Corny’s Fetish

de

Corny tient une boutique qui s’appelle « L’univers du chocolat », mais reste fondamentalement seul. Il est veuf et n’arrive plus à voir son fils depuis que celui-ci travaille. Son seul ami est son drôle de petit chien avec des taches comme un test de Rorschach sur la tête.

Par sa fenêtre — qui vaut sa télé — Corny s’aperçoit qu’il n’est pas le seul tout seul. Sa voisine regarde elle aussi par la fenêtre, mais elle ne voit pas Corny, car sa fenêtre est opacifiée par la mélancolie et l’échec de sa vie de couple. Corny le solitaire voit ainsi, tous les soirs, deux solitudes s’affronter. Pour Corny, le déclic sera la mort accidentelle du mari de cette voisine.

La voie est libre. Et sous la symbolique ambivalente d’un corbeau, l’intensité de l’amour de Corny va se libérer et se concrétiser.
Mais par trop de solitude, il ne se traduira que par l’intensité de sa pensée magique. Pour Corny le bon sauvage, tout devient symbole, du quotidien aux rêves.
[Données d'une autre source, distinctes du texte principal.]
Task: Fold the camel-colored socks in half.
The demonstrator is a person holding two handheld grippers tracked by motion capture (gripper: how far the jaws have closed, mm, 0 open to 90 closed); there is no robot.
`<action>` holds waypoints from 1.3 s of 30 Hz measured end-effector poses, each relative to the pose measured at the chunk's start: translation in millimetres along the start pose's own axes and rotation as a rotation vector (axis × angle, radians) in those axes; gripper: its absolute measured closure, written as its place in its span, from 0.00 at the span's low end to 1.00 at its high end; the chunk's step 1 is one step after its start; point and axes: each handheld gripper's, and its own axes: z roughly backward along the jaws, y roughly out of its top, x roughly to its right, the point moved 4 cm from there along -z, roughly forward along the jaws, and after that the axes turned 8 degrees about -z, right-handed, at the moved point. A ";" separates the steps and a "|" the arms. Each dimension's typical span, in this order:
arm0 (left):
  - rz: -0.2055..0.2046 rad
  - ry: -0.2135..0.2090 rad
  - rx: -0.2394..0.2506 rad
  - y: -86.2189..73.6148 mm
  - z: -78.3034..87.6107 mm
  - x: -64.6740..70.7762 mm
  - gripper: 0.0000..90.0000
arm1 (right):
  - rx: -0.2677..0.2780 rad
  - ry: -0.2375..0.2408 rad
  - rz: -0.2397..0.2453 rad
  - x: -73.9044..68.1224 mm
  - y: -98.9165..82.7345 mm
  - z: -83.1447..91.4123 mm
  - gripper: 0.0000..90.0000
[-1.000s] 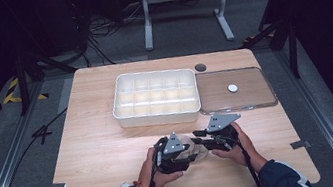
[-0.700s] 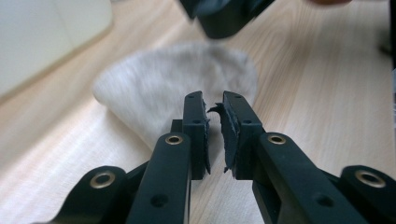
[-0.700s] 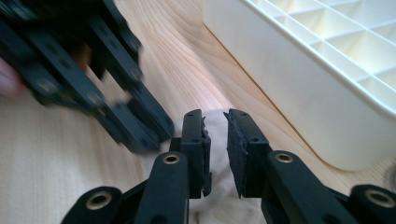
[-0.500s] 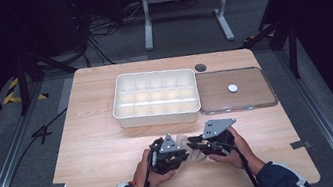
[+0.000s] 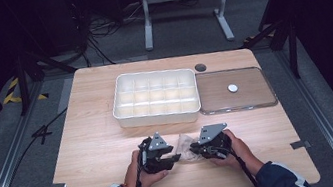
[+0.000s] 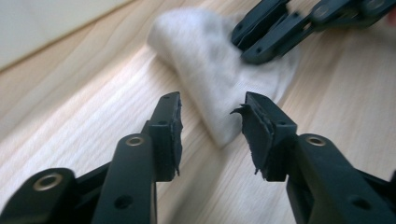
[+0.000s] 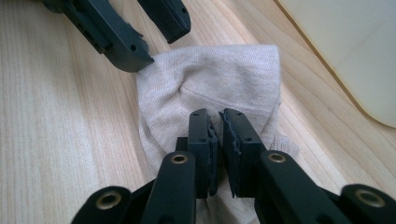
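Note:
A pale beige sock (image 5: 184,143) lies bunched on the wooden table (image 5: 97,150) between both hands. My right gripper (image 7: 215,127) is shut on its fabric (image 7: 219,79), and the jaws have just been closing with the cloth pinched between the pads. My left gripper (image 6: 212,109) is open, its jaws having just been opening; the sock's folded corner (image 6: 205,65) reaches in between the tips, untouched by the pads. In the high view the left gripper (image 5: 174,159) sits just left of the sock and the right gripper (image 5: 195,148) just right of it.
A white tray (image 5: 158,117) divided into several compartments stands behind the hands. To its right lies a clear flat lid (image 5: 256,97) with a small white disc (image 5: 233,88) on it. A dark round hole (image 5: 200,67) marks the table's far edge.
My left gripper has drawn back a little to the left, away from the sock. The right gripper has stayed in place on the sock.

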 end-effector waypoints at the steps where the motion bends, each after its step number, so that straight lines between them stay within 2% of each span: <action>1: 0.004 0.001 -0.008 -0.9 -0.6 0.0 0.61 | -0.001 -0.002 0.005 -0.9 0.2 -0.1 0.91; 2: 0.015 0.002 -0.009 -1.7 -2.9 0.5 0.60 | -0.001 -0.011 0.013 -1.0 0.2 -0.6 0.91; 3: 0.004 0.003 -0.024 -2.3 -4.4 0.3 0.60 | -0.002 -0.011 0.013 -1.8 0.2 -0.8 0.91; 4: 0.009 0.005 -0.026 -2.5 -6.3 1.1 0.60 | 0.000 -0.012 0.013 -1.9 0.1 -1.0 0.91; 9: 0.013 -0.004 -0.016 -1.4 -9.5 0.0 0.61 | 0.003 -0.010 0.015 -1.9 0.0 -1.5 0.92; 11: 0.028 -0.010 0.001 -0.6 -11.6 0.8 0.63 | 0.001 -0.007 0.017 -2.8 0.1 -1.8 0.93; 13: 0.028 -0.010 0.002 0.2 -12.7 -1.4 0.72 | -0.003 -0.007 0.015 -3.1 0.5 -2.9 0.94; 14: 0.046 -0.015 0.004 1.2 -14.0 -2.1 0.75 | -0.003 -0.004 0.013 -3.2 0.6 -3.0 0.94; 18: 0.048 -0.040 0.004 1.5 -14.6 -3.1 0.83 | -0.009 -0.005 0.010 -4.2 1.0 -3.3 0.95; 20: 0.063 -0.051 0.005 1.4 -14.3 -3.7 0.86 | -0.011 -0.001 0.008 -3.8 1.1 -3.2 0.95; 23: 0.049 -0.042 0.017 2.7 -13.5 -2.9 0.88 | -0.011 -0.005 0.010 -3.5 1.3 -3.7 0.95; 29: 0.029 -0.031 0.108 10.9 -7.1 0.6 0.91 | -0.013 -0.011 0.014 -3.9 2.2 -4.6 0.95; 31: 0.015 -0.029 0.120 13.4 -5.6 2.3 0.91 | -0.012 -0.011 0.017 -4.3 2.5 -4.9 0.96; 32: 0.007 -0.047 0.152 15.5 -4.9 4.0 0.91 | -0.009 -0.023 0.024 -4.9 2.6 -5.4 0.96; 35: -0.008 -0.052 0.149 17.3 -3.7 6.7 0.91 | -0.002 -0.034 0.034 -6.4 3.3 -6.8 0.96; 39: -0.005 -0.050 0.156 17.9 -3.3 5.5 0.91 | 0.009 -0.039 0.041 -7.5 4.8 -9.2 0.96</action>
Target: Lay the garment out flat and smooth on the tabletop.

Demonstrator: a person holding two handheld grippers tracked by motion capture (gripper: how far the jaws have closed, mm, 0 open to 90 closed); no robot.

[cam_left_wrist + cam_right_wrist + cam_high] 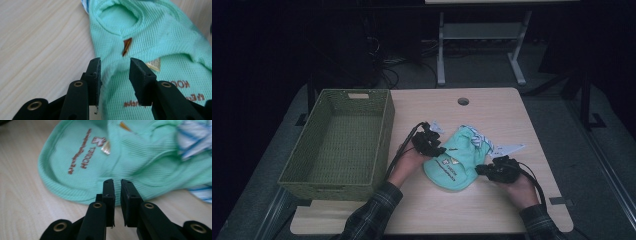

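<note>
Lying on the light wooden table [492, 210], a mint-green knit garment [457, 157] with brown lettering and a small printed patch sits right of the centre, and a white-and-blue striped piece of cloth [484, 142] pokes out from under its far edge. To the left of the garment stands a green woven basket [382, 145], rectangular with a cut-out handle in its far wall; its bottom shows bare weave and it holds no item. The basket's right wall stands near the garment but apart from it. The left gripper [432, 145], held in the person's left hand [404, 167], is at the garment's left edge; in the left gripper view [115, 75] its jaws stand apart with a clear gap, the green fabric beneath and between them, the pads not pressing on it. The right gripper [492, 170], held in the right hand [522, 190], is at the garment's lower right hem; in the right gripper view [117, 192] its jaws are almost together with only a narrow slit, nothing caught in it, the tips just at the hem. Both plaid sleeves [372, 215] enter from the near edge of the table.
</note>
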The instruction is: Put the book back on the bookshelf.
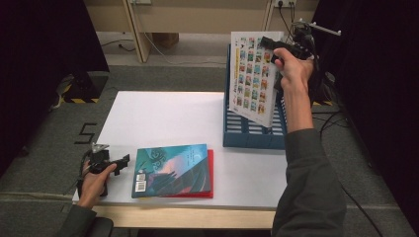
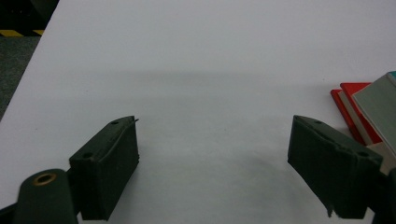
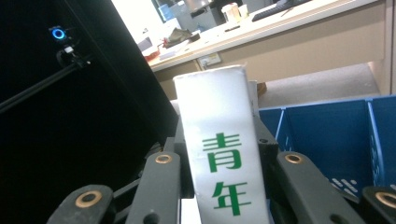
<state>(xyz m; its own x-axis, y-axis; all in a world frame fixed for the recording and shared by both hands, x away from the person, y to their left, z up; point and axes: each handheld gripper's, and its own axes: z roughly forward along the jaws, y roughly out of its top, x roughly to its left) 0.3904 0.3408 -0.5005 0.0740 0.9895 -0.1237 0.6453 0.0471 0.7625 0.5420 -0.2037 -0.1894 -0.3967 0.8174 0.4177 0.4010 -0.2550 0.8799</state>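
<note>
R claw (image 1: 271, 43) clamped tight on the white book (image 1: 253, 76), pads on the spine edge near its top. In the right gripper view the spine w/ green characters (image 3: 224, 172) sits squeezed between your jaws. Gripping by the spine keeps the pages from fanning open and lets the book hang vertical.

Book hangs tilted over the blue slotted rack (image 1: 249, 136) at the desk's far right corner, picture-grid cover facing the desk's left edge, lower edge down among the dividers. Can't tell if it touches the rack floor. Judgement: you're slotting it upright; the tilt prob. helps feed the bottom edge in first.

L claw (image 1: 123, 160) spread wide, nothing in it, parked low at the desk's near left corner. Left gripper view: bare desk (image 2: 201, 70) between the jaws.

Teal book (image 1: 170, 169) lies flat on a red book (image 1: 211, 175) near the desk's front edge, just beside the L claw. Likely next in line, so L is staged close.
</note>
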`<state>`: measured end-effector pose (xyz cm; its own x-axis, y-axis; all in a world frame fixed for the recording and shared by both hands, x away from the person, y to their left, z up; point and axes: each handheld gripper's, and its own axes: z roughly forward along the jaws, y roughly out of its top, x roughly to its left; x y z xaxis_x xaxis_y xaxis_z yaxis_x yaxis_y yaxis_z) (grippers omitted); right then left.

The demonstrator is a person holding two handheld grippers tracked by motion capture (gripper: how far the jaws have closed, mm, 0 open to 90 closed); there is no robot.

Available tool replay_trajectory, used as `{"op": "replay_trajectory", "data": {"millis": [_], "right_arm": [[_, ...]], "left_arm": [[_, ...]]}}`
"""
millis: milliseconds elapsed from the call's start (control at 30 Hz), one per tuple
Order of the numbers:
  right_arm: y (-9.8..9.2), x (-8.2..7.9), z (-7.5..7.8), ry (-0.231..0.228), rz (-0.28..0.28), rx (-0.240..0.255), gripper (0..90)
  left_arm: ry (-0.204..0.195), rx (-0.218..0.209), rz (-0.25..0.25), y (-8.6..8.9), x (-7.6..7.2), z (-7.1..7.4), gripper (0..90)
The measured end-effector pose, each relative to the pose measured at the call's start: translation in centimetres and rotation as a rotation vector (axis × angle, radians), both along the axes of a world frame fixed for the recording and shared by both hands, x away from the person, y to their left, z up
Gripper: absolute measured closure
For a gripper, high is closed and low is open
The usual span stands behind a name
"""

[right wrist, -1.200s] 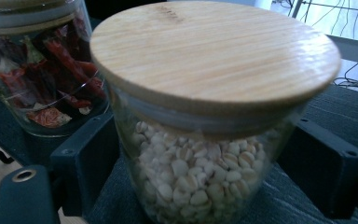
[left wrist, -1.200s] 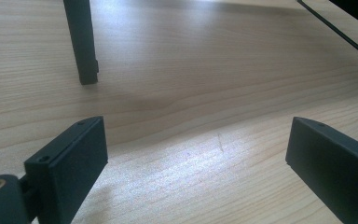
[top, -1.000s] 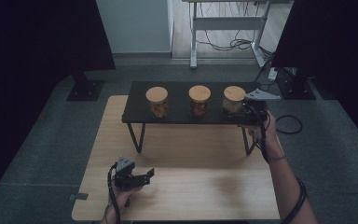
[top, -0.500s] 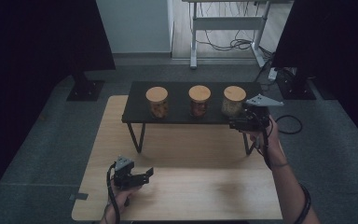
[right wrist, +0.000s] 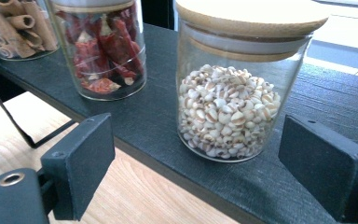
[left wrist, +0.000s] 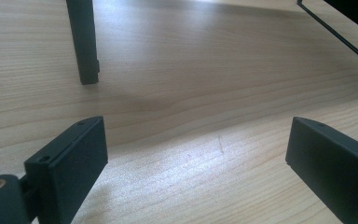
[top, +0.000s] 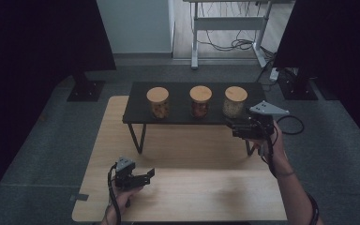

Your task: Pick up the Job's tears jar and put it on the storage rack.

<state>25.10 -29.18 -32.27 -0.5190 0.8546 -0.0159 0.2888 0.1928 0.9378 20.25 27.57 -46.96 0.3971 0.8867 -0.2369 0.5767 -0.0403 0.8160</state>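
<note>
Three glass jars with wooden lids stand in a row on a black shelf [top: 178,116]: cinnamon sticks [top: 157,103], dried red chillies [top: 200,101] and pale grains [top: 235,102]. My right gripper [top: 232,126] hovers at the shelf's front right edge, facing the grain jar [right wrist: 233,93]. It is open; its jaws have just been opening, and the jar stands a little beyond the pads, untouched. The chilli jar [right wrist: 105,51] and the cinnamon jar [right wrist: 18,23] stand to its left. My left gripper [top: 146,175] rests low near the table's front left, open, with only bare wood [left wrist: 191,93] between its jaws.
The shelf stands on thin black legs [left wrist: 85,42] on the light wooden table [top: 192,197]. A cable loops on the grey floor to the right [top: 293,124]. Dark screens flank the scene, and a white desk frame [top: 225,28] stands at the back.
My right gripper has drawn back from the grain jar toward the near side of the table, with its jaws wider apart. The left gripper has stayed where it was.
</note>
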Motion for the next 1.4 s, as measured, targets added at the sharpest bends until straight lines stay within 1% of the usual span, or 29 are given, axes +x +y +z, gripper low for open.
{"op": "replay_trajectory", "data": {"millis": [167,367,500,600,700,800,833,867,900,933,967,1000,1033,1133,1233,1267,1300,1333,1367,1400], "right_arm": [[-0.2,-0.9,-0.4,-0.005,0.010,0.004,9.9],[-0.2,-2.3,-1.3,-0.016,0.032,0.009,10.0],[-0.2,-3.3,-2.3,-0.020,0.049,0.018,10.0],[-0.4,-4.2,-3.2,-0.025,0.062,0.040,10.0],[-0.5,-4.8,-3.9,-0.029,0.070,0.051,10.1],[-0.4,-5.7,-4.8,-0.040,0.059,0.027,10.1],[-0.4,-5.7,-4.8,-0.040,0.059,0.027,10.1],[-0.5,-6.1,-5.4,-0.035,0.052,0.029,10.2],[-0.5,-6.1,-5.4,-0.035,0.052,0.029,10.2],[-0.7,-6.5,-6.1,-0.031,0.050,0.032,10.2],[-0.7,-6.5,-6.1,-0.031,0.050,0.032,10.2],[-0.7,-7.0,-6.8,-0.028,0.045,0.026,10.2],[-0.7,-7.0,-6.8,-0.028,0.045,0.026,10.2],[-1.0,-7.5,-7.8,-0.015,0.044,0.019,10.2],[-1.3,-8.0,-9.0,0.009,0.046,0.019,10.2],[-1.3,-8.0,-9.0,0.009,0.046,0.019,10.2],[-1.3,-8.2,-9.6,0.018,0.049,0.022,10.2],[-1.3,-8.2,-9.6,0.018,0.049,0.022,10.2],[-1.3,-8.3,-10.1,0.026,0.051,0.027,10.1],[-1.3,-8.4,-10.3,0.028,0.050,0.028,10.3]], "left_arm": [[-0.012,-0.001,-0.003,0.0,-0.3,0.2,4.9],[-0.012,-0.004,-0.006,0.1,-0.3,0.2,5.0],[-0.014,-0.002,-0.012,0.0,-0.3,0.2,4.9],[-0.012,0.000,-0.014,-0.1,-0.4,0.2,4.9],[-0.012,0.000,-0.015,-0.2,-0.4,0.2,4.9],[-0.012,0.000,-0.016,-0.2,-0.4,0.2,4.9],[-0.012,0.001,-0.015,-0.2,-0.4,0.2,4.9],[-0.011,0.002,-0.014,-0.1,-0.4,0.2,4.9],[-0.011,0.002,-0.014,-0.1,-0.4,0.2,4.9],[-0.012,0.003,-0.014,-0.1,-0.4,0.3,4.9],[-0.012,0.003,-0.014,-0.1,-0.4,0.3,4.9],[-0.013,0.003,-0.014,-0.1,-0.4,0.3,4.9],[-0.013,0.003,-0.014,-0.1,-0.4,0.3,4.9],[-0.013,0.003,-0.016,-0.2,-0.5,0.3,4.9],[-0.013,0.006,-0.019,-0.3,-0.5,0.3,4.9],[-0.013,0.006,-0.019,-0.3,-0.5,0.3,4.9],[-0.013,0.007,-0.020,-0.3,-0.5,0.3,4.9],[-0.012,0.007,-0.020,-0.4,-0.5,0.3,4.9],[-0.012,0.006,-0.020,-0.4,-0.5,0.3,4.9],[-0.012,0.007,-0.020,-0.4,-0.5,0.3,4.9]]}}
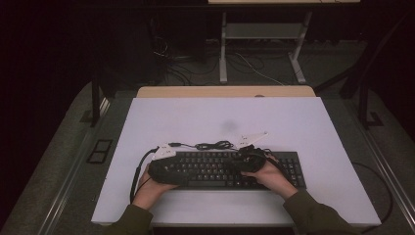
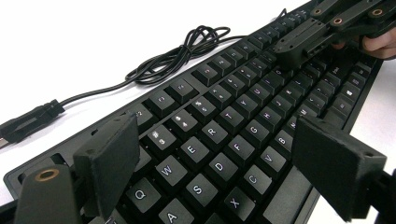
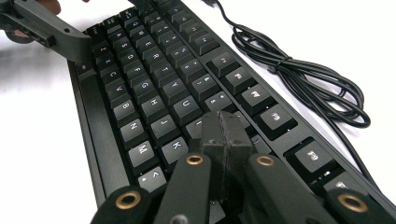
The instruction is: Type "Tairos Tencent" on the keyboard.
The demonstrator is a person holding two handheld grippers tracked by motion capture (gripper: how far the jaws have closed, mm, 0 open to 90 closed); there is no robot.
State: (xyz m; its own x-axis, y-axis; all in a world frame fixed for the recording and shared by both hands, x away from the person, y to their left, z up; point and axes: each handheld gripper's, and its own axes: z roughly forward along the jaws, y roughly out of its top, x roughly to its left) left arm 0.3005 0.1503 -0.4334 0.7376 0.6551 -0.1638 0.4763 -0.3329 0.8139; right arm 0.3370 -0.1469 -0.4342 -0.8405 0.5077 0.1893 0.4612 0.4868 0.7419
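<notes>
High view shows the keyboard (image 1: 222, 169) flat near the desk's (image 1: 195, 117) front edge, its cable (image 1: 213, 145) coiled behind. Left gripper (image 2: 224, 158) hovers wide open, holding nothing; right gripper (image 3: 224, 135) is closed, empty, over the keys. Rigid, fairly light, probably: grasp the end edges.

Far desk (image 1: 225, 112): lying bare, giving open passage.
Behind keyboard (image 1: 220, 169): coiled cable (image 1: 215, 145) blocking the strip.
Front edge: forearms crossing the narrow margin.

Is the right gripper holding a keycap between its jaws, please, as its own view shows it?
No, the right gripper has its jaws pressed flat together with nothing between them, just above the keyboard.
</notes>
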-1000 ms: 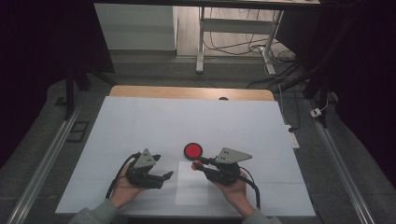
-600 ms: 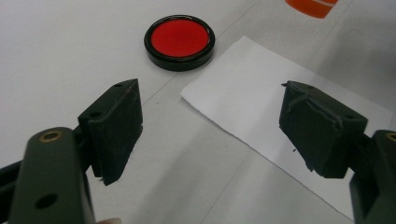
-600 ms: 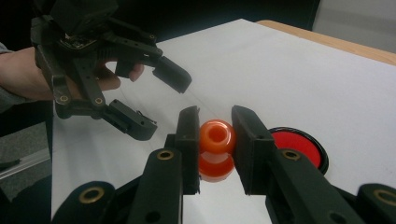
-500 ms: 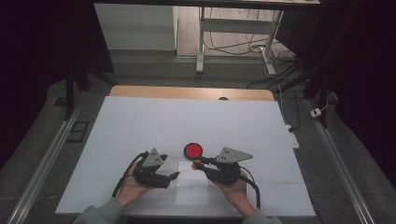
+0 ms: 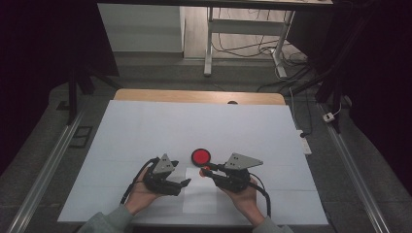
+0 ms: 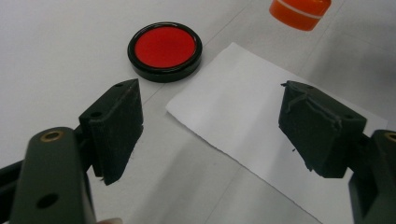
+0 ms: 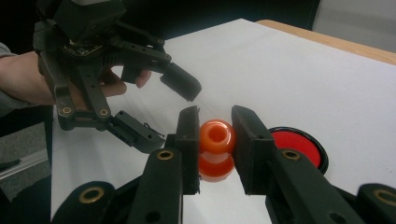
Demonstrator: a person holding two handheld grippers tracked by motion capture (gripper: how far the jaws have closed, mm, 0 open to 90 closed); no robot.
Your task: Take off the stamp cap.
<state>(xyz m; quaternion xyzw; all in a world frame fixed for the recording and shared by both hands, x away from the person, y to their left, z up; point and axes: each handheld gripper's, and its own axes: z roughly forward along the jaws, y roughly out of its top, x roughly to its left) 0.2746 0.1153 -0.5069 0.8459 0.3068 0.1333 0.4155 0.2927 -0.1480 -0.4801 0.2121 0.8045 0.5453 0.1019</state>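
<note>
Two claws: left claw (image 5: 183, 183) and right claw (image 5: 204, 171), one in each hand, low over the white worktop (image 5: 145, 126).
Right claw: clamped on a small orange plastic stamp (image 7: 216, 148) with a rounded top, held just above the worktop.
Left claw: spread wide, nothing between its pads, hovering over a white sheet of paper (image 6: 243, 112).
Round black-rimmed red ink pad (image 5: 200, 156): flat on the worktop, just beyond both claws, beside the paper's far corner.
Paper: between the two hands.

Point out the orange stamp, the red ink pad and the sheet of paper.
orange stamp (image 7: 215, 140): right gripper view, its rounded knob.
red ink pad (image 6: 165, 47): left gripper view, the red centre.
sheet of paper (image 6: 243, 112): left gripper view, bare middle.
</note>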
Alors, au lieu d’effeuiller une marguerite, il va se construire divers fétiches et un totem qui peu a peu vont l’enfermer encore plus. L’irruption de la réalité le surprendra fatalement.

Le style de Renée French m’évoque celui de Brian Biggs dans sa proxémie, mais avec une retenue féminine, autrement sensible, moins intéressée par le point de vue et le cadrage.
Renée French sait éviter tout pathos. L’hommage que signe Peter Bagge en quatrième de couverture est de ce point de vue révélateur. French sait cultiver avec tact et profondeur, la pudeur et la discrétion d’un Corny devenu amoureux.
Si 95 % de cette histoire est muette, ce n’est pas de manière formelle, pas plus que gratuite. C’est uniquement pour exprimer le personnage, le construire dans sa psychologie et son handicap. Ici, la bande dessinée muette est elle-même ellipse. Elle est matière plutôt que moyen et/ou performance. C’est ce qui fait en partie toute la valeur de ce comics.
La clef de cette histoire viendra du dialogue final entre la voisine et le fils. Le drame de Corny et les regards de son chien n’en seront alors que plus poignants.